Immunogenetic and Transcriptomic Evidence Implicating the NKG2D-MICA/MICB Axis in CALR-Mutated Myeloproliferative Neoplasms

Background/Objectives: Immune surveillance is increasingly recognized as a modifier of myeloproliferative neoplasm (MPN) initiation and evolution, yet the contribution of the NKG2D receptor and its ligands MICA/MICB to CALR-mutated disease remains unclear. Methods: We performed high-resolution next-generation sequencing genotyping of MICA and MICB in 43 patients with CALR-mutated MPN (WHO 2022 criteria) and compared the allele and haplotype distributions with those of 156 healthy Bulgarian controls and 85 patients with JAK2 V617F-positive MPN. Associations were tested using age- and sex-adjusted additive generalized linear models; bi-locus haplotypes were evaluated using haplotype score methods. In a genotyped subgroup (35 CALR-mutated MPN patients and 105 controls), functional KLRK1 (NKG2D) polymorphisms were analyzed for haplotype-level associations. We also performed 700 ns molecular dynamics simulations of selected MICA variants in complex with NKG2D and reanalyzed publicly available single-cell RNA-sequencing data (GSE117826) and RNA-sequencing data from CRISPR/Cas9-edited CALR-mutant iPSC-derived megakaryocytes to evaluate MICA/MICB expression. Results: MICA*004:001 was significantly associated with CALR-mutated MPN versus controls (p = 0.004; Bonferroni-adjusted p = 0.047), while MICB*008:001 showed only nominal association. Exploratory haplotype analyses identified a MICA*009:01-MICB*004:001 haplotype associated with CALR-mutated status (p = 0.008) and a KLRK1 G-A-G-T haplotype (rs1049174-rs2617160-rs2246809-rs2617170) associated with increased CALR-mutated MPN risk (OR = 3.61; p = 0.029).
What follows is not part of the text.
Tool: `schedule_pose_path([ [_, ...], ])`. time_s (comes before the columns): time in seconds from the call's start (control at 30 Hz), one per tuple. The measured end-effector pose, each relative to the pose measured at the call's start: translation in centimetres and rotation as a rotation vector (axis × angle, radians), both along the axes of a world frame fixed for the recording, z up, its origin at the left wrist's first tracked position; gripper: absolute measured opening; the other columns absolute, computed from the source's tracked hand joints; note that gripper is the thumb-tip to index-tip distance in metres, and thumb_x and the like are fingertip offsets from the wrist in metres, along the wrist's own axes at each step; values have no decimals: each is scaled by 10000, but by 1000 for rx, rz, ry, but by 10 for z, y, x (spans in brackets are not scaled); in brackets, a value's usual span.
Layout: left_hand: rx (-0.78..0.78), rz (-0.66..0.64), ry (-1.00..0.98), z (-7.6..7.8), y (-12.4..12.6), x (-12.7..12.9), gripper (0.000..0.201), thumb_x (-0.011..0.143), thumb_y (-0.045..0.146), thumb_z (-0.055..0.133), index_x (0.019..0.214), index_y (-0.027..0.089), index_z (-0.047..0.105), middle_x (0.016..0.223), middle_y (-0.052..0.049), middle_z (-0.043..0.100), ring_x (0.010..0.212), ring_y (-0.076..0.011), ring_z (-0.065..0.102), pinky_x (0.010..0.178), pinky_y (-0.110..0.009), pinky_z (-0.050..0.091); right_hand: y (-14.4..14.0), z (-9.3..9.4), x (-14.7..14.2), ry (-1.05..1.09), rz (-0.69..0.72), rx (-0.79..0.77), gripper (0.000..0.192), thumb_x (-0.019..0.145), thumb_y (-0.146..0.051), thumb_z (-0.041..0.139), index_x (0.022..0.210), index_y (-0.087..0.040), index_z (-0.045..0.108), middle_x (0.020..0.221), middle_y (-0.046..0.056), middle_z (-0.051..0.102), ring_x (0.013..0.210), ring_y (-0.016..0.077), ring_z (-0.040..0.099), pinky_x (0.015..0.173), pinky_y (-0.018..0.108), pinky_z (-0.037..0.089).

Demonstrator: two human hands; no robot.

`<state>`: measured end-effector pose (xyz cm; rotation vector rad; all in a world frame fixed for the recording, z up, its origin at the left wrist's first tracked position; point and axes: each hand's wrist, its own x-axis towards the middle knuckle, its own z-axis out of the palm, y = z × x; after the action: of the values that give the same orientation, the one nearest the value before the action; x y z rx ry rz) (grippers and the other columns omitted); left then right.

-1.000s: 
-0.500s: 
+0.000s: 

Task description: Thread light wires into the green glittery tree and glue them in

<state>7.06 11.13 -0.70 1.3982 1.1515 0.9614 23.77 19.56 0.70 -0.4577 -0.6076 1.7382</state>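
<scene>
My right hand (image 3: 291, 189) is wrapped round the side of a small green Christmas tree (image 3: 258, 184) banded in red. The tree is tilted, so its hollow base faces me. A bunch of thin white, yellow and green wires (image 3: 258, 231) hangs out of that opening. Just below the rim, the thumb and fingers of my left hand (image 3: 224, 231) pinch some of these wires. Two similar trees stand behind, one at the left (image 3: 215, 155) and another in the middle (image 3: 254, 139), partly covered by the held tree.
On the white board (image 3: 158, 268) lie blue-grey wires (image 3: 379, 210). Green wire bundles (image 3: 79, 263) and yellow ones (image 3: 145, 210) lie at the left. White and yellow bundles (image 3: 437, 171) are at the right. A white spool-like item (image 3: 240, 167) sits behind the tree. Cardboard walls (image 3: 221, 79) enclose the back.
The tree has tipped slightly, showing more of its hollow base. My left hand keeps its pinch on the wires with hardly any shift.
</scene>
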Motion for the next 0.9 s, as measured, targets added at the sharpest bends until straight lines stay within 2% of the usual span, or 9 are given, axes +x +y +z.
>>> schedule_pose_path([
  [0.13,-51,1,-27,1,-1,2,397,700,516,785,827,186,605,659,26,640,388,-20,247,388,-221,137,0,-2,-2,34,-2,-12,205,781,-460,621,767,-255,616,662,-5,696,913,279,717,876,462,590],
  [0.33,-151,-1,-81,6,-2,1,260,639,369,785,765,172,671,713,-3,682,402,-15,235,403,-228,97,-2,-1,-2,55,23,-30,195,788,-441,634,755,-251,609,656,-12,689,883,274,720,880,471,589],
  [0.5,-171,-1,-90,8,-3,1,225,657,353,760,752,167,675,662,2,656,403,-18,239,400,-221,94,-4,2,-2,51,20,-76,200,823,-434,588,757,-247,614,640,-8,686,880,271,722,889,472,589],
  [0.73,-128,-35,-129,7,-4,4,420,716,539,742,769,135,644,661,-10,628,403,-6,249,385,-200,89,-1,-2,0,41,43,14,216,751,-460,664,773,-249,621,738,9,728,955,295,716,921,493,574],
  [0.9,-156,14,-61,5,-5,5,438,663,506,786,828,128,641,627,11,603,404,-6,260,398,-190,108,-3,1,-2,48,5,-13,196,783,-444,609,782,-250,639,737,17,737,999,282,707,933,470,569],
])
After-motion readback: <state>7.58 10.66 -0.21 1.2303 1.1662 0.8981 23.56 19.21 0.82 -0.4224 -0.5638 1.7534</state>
Transcriptomic reanalysis indicated a higher fraction of CALR-mutant stem and progenitor cells expressing detectable MICA/MICB transcripts, and heterozygous CALR-mutant megakaryocytes exhibited higher MICA expression than the wild type. Conclusions: Together, these data support an exploratory immunogenetic and transcriptomic link between the NKG2D-MICA/MICB axis and CALR-mutated MPN, but direct protein-level and functional studies are required before mechanistic or therapeutic conclusions can be drawn.